The response must consist of the lines below from the one with "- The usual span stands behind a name" through the one with "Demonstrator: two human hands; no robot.", exactly as they appear and with both ends kept.

______________________________

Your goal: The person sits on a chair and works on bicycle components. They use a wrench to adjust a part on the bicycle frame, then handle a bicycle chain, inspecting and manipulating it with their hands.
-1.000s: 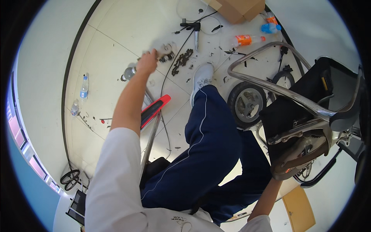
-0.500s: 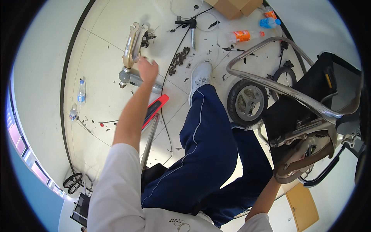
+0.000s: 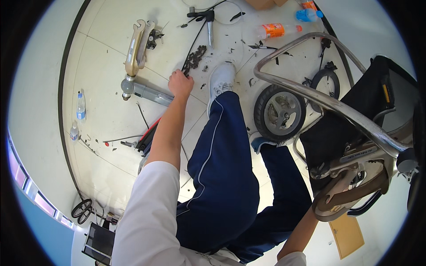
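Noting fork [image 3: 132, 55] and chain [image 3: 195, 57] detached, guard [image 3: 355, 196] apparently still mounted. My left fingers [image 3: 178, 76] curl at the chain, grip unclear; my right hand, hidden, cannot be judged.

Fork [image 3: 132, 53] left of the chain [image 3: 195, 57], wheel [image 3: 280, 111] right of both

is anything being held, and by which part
Cannot tell: the left hand is at the cable by the chain; the right is hidden behind the frame.
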Tool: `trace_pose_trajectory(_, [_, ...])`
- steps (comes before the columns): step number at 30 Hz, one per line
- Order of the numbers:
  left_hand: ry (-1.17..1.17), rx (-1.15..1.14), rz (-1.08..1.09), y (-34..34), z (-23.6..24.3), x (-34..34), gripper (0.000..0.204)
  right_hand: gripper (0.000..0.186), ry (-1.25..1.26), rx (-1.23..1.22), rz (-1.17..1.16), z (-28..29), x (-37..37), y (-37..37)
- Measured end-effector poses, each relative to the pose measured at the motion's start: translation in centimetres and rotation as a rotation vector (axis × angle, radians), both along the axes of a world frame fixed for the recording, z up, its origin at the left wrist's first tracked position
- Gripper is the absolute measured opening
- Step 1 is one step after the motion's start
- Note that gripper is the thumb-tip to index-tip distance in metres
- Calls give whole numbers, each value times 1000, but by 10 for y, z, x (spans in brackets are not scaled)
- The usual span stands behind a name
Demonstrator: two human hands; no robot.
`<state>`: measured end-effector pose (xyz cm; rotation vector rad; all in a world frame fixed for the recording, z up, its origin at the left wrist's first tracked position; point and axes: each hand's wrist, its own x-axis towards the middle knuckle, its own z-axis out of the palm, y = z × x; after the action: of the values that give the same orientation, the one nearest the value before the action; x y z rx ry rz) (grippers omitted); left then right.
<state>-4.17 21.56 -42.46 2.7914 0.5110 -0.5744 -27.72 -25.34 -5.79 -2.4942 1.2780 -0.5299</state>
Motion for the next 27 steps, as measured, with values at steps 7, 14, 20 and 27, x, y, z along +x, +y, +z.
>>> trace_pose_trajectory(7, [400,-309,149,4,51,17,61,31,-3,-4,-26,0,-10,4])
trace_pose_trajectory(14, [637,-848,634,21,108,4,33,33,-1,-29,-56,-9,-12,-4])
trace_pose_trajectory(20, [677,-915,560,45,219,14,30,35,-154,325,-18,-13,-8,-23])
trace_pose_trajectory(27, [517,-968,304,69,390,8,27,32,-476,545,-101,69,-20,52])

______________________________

§ **Response box**:
- The usual span stands behind a name
Demonstrator: two human hands; no robot.

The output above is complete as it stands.